Он повернулся к стеклянной двери — она вполне могла заменить зеркало — и оглядел себя. Как будто все в порядке: костюм не измят, галстук-бабочка лежит хорошо, вот только манжеты надо подтянуть, чтобы они не так вылезали из-под рукавов пиджака, все-таки чувствуешь себя неуверенно, когда на тебе несвежая рубаха. Он усмехнулся, вспомнив, как в Благовещенске офицеры обращались к нему, чеканя слова по-военному: «Товарищ профессор!» Все-таки они очень гордились, что брат Героя Советского Союза Ильи Танцырева оказался профессором, подробно объясняли солдатам, кто он и чем занимается и как хорошо, что приехал к двадцатипятилетию победы над Японией. А в день гибели брата они устроили Танцыреву большой прием, чествовали его так, словно это он совершил тот, подробно расписанный в специальной листовке подвиг… То, что он узнал на Амуре о брате, удивило его, ведь он почти не помнил Ильи, у матери висела его увеличенная фотография в форме лейтенанта — такое же худощавое, как у всех в их семье, лицо с простодушным взглядом мальчишеских глаз. Больше всего Танцырева поразил рассказ седого полковника, — как бежал Илья в атаку с отрубленной кистью правой руки. Илья был ранен в плечо, поэтому потерял подвижность, когда японский офицер в рукопашной шашкой рубанул ему по руке. Полковник рассказывал это с такими подробностями, что у Танцырева заныли пальцы, и он отчетливо видел, как бежал лейтенант, истекая кровью, держа в левой руке гранату, и вел за собой в атаку роту; не было ни боли, ни страха — полная отрешенность… Это могло быть только на войне, в той жизни, которую Танцырев не знал и не мог себя представить в ней…

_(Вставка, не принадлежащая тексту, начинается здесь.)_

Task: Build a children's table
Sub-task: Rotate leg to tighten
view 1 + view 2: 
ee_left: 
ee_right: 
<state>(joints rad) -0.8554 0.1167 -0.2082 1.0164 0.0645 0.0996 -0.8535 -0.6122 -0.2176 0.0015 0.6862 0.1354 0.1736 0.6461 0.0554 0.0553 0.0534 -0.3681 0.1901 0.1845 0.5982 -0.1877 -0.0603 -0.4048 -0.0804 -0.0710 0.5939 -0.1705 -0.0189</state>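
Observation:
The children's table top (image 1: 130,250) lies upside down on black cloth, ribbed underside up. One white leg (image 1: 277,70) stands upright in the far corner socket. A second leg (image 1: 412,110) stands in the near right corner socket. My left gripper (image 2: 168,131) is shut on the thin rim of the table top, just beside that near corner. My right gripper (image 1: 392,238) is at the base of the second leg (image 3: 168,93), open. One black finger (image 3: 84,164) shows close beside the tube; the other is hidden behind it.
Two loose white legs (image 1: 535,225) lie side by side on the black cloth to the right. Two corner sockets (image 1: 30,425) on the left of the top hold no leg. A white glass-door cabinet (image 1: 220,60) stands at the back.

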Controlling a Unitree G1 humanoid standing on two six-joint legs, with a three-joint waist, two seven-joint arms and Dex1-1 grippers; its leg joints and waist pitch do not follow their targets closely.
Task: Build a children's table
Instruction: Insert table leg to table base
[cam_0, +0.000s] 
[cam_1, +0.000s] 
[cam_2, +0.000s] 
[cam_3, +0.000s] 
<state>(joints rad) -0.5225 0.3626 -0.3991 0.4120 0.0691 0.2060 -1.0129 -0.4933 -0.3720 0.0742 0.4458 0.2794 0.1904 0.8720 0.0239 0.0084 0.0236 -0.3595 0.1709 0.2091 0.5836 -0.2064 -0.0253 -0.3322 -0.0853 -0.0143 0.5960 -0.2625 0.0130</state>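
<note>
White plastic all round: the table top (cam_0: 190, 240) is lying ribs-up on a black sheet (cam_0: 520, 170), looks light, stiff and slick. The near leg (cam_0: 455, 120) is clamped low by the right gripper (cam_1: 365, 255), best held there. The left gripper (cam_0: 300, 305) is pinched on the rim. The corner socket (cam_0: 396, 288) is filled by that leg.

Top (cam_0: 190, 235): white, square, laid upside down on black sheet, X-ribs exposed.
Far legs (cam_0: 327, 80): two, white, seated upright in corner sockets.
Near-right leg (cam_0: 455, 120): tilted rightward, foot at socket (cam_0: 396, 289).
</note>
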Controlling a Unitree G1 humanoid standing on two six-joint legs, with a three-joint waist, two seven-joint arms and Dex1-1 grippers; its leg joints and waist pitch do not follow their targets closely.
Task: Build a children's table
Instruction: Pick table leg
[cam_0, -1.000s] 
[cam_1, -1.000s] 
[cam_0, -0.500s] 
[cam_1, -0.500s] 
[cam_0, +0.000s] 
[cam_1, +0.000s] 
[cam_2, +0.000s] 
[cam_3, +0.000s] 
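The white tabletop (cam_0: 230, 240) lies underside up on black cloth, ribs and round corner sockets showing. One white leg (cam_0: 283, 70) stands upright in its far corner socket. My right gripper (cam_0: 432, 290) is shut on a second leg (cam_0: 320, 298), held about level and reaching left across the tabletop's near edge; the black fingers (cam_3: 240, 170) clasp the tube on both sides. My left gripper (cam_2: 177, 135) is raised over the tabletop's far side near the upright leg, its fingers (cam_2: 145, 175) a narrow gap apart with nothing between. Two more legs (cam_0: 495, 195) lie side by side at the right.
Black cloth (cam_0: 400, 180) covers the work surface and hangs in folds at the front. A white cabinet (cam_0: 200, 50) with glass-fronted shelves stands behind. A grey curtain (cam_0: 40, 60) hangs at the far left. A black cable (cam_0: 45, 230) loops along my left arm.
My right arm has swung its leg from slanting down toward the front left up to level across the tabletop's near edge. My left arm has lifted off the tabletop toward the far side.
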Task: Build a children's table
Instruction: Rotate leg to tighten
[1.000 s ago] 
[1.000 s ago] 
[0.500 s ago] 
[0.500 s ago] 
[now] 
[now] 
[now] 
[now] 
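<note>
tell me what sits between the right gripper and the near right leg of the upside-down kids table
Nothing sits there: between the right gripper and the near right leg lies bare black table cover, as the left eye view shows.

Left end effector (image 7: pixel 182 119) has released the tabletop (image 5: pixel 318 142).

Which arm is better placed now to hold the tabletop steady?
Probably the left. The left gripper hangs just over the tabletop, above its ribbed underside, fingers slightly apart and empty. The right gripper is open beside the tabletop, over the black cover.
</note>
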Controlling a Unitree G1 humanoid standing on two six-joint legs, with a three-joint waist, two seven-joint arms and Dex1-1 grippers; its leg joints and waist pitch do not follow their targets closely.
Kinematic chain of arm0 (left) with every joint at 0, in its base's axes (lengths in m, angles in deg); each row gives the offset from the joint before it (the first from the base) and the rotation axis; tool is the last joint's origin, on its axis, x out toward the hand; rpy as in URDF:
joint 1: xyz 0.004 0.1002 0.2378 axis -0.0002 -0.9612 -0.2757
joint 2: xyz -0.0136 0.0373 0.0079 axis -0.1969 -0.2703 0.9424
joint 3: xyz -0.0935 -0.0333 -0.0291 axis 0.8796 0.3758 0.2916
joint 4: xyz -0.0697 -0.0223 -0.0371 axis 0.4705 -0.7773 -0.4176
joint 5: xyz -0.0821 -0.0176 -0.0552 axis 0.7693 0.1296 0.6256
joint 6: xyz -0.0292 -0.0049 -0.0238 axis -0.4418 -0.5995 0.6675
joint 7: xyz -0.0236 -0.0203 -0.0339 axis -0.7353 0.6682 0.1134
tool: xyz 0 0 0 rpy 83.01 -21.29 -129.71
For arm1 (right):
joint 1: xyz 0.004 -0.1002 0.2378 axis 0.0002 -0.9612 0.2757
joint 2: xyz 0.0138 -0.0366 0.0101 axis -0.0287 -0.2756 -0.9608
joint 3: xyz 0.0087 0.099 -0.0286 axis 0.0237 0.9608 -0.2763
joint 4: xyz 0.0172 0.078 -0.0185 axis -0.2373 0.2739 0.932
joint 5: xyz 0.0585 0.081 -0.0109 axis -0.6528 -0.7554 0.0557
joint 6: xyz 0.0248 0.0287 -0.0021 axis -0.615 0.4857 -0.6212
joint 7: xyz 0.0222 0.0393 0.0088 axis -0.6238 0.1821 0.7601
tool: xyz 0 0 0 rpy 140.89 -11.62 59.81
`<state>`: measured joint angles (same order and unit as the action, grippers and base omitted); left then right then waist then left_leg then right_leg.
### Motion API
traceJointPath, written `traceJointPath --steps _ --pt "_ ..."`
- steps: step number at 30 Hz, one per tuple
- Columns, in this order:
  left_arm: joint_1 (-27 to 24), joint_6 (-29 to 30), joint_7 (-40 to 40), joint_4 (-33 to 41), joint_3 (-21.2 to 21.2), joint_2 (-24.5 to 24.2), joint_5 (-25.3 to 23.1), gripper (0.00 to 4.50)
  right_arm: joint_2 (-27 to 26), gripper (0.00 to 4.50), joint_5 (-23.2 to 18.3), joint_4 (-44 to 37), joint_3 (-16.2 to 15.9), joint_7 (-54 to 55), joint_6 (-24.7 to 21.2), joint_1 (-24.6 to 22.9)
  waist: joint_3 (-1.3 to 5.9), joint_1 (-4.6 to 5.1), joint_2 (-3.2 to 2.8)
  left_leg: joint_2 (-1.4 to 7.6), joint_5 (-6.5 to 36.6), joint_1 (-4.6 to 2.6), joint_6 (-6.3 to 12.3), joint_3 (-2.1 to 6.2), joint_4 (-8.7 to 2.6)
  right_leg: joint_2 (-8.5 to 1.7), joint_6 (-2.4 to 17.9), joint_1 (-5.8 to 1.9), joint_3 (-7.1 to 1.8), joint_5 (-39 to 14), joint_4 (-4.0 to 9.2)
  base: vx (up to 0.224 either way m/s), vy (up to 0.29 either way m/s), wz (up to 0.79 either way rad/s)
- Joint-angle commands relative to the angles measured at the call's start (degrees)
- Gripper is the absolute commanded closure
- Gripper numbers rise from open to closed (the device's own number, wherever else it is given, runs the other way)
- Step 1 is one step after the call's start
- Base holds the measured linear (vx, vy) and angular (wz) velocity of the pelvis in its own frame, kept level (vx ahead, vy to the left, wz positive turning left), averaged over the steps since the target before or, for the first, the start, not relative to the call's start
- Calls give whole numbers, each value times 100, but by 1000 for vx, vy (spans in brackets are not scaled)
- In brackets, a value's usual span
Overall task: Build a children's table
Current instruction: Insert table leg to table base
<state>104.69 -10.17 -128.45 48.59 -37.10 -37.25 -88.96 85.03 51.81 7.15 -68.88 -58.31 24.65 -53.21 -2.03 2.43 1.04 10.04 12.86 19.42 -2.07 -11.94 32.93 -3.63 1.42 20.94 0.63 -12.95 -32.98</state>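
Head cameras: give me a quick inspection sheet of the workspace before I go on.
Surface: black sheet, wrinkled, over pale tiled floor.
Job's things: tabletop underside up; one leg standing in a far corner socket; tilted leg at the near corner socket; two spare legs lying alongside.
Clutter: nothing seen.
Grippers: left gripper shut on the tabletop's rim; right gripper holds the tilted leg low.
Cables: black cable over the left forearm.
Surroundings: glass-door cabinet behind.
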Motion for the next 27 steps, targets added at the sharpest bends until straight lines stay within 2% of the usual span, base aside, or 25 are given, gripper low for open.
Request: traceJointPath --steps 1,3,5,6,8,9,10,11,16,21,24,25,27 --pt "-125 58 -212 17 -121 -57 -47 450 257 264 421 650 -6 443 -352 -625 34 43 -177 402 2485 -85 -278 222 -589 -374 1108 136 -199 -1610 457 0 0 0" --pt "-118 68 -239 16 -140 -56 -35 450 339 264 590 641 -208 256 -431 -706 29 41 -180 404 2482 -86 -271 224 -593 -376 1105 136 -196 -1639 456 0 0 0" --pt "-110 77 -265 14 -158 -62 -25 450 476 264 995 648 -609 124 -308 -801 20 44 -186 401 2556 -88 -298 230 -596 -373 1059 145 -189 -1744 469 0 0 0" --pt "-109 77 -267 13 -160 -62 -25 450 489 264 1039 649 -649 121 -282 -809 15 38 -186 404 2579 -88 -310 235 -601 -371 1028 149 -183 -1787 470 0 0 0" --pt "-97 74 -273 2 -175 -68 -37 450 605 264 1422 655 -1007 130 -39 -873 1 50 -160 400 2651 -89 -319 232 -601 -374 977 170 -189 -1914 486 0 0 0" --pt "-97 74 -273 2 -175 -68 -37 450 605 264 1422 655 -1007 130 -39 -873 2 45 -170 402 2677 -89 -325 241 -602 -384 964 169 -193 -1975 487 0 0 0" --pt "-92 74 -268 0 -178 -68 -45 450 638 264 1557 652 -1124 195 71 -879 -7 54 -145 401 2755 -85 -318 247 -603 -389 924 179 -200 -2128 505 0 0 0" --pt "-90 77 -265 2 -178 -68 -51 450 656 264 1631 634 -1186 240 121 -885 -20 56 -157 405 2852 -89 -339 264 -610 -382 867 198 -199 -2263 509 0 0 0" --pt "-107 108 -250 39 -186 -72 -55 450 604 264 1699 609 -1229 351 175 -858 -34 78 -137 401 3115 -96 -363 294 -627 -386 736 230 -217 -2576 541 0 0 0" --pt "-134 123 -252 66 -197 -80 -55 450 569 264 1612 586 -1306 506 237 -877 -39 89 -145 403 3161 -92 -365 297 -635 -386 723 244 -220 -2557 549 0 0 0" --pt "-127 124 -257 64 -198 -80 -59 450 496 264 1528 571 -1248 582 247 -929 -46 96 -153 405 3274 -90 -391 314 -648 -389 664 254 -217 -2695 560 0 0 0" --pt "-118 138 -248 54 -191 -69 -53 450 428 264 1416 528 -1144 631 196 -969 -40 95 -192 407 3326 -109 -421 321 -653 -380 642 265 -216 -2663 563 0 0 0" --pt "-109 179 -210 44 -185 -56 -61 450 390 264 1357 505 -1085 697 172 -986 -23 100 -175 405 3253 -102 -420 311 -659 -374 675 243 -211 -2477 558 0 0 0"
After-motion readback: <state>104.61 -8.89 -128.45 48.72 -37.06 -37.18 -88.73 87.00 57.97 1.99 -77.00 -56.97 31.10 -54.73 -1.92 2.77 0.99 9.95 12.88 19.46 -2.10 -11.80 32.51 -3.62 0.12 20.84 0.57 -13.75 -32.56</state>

Он услышал за спиной скрип тормозов, тотчас обернулся: серая «Волга» остановилась у тротуара, из нее выскочил Петр, привычно припадая на правую ногу, побежал навстречу; в это короткое мгновение Танцырев успел охватить взглядом его всего. Они были одинакового роста. Петр был так же худощав, по-спортивному собран — хирурги не бывают полными: впрочем, это чушь, шеф их был явно склонен к полноте. Петр улыбался, у него была хорошая, мягкая улыбка, и все лицо было добрым, только жесткие губы выдавали в нем упрямца. Он увидел Танцырева и сразу же остановился, его глаза взглянули быстро, изучающе, на лице еще держалась улыбка, но она потускнела, пригасла.